» PROBLEM: What is asked for is the whole listing, given again word for word.

» DATASET CONTENT:
- - - - -
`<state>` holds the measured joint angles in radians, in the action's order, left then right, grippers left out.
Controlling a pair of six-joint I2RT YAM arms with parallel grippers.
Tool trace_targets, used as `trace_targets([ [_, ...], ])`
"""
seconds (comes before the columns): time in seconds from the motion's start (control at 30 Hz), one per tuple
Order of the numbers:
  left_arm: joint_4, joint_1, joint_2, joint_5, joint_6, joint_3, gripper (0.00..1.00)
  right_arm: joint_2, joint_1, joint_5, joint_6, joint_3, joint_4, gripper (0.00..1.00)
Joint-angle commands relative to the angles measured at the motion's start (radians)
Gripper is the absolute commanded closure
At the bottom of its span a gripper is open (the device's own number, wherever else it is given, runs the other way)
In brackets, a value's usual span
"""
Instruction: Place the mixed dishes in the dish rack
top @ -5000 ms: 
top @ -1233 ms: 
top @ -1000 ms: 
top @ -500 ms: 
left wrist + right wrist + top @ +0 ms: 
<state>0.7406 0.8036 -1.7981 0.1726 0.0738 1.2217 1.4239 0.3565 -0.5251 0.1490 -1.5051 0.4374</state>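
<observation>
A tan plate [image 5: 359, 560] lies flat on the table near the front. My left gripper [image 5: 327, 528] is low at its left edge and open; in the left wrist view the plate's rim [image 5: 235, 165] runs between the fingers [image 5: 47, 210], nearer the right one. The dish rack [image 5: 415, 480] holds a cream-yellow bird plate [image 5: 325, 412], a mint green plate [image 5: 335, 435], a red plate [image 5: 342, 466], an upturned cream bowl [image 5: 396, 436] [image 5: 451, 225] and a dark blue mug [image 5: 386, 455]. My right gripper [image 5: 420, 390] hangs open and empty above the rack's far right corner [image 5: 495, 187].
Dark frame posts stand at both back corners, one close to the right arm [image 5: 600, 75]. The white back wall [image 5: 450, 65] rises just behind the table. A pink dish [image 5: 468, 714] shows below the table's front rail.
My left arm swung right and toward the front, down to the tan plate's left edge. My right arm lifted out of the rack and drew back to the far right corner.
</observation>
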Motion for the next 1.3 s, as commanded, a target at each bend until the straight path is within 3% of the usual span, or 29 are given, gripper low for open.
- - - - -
» TASK RESPONSE:
`<state>` holds the measured joint angles in radians, in the action's order, left then right, grippers left out.
Controlling a pair of six-joint I2RT YAM arms with parallel grippers.
Tool trace_targets, used as `trace_targets([ [_, ...], ])`
"""
seconds (comes before the columns): time in seconds from the motion's start (control at 30 Hz), one per tuple
Order of the numbers:
  left_arm: joint_4, joint_1, joint_2, joint_5, joint_6, joint_3, gripper (0.00..1.00)
  right_arm: joint_2, joint_1, joint_5, joint_6, joint_3, joint_4, gripper (0.00..1.00)
Joint-angle commands relative to the angles measured at the motion's start (radians)
Gripper is the absolute commanded closure
At the bottom of its span a gripper is open (the device's own number, wherever else it is given, runs the other way)
In brackets, a value's usual span
"""
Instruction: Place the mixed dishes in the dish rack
top @ -5000 ms: 
top @ -1233 ms: 
top @ -1000 ms: 
top @ -500 ms: 
left wrist + right wrist + top @ +0 ms: 
<state>0.7406 0.8036 -1.7981 0.1726 0.0738 1.2217 1.4239 0.3565 -0.5251 0.1490 -1.5051 0.4374</state>
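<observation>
A tan plate [image 5: 359, 560] lies flat on the table near the front. My left gripper [image 5: 327, 528] is low at its left edge and open; in the left wrist view the plate's rim [image 5: 235, 165] runs between the fingers [image 5: 47, 210], nearer the right one. The dish rack [image 5: 415, 480] holds a cream-yellow bird plate [image 5: 325, 412], a mint green plate [image 5: 335, 435], a red plate [image 5: 342, 466], an upturned cream bowl [image 5: 396, 436] [image 5: 451, 225] and a dark blue mug [image 5: 386, 455]. My right gripper [image 5: 420, 390] hangs open and empty above the rack's far right corner [image 5: 495, 187].
Dark frame posts stand at both back corners, one close to the right arm [image 5: 600, 75]. The white back wall [image 5: 450, 65] rises just behind the table. A pink dish [image 5: 468, 714] shows below the table's front rail.
My left arm swung right and toward the front, down to the tan plate's left edge. My right arm lifted out of the rack and drew back to the far right corner.
</observation>
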Motion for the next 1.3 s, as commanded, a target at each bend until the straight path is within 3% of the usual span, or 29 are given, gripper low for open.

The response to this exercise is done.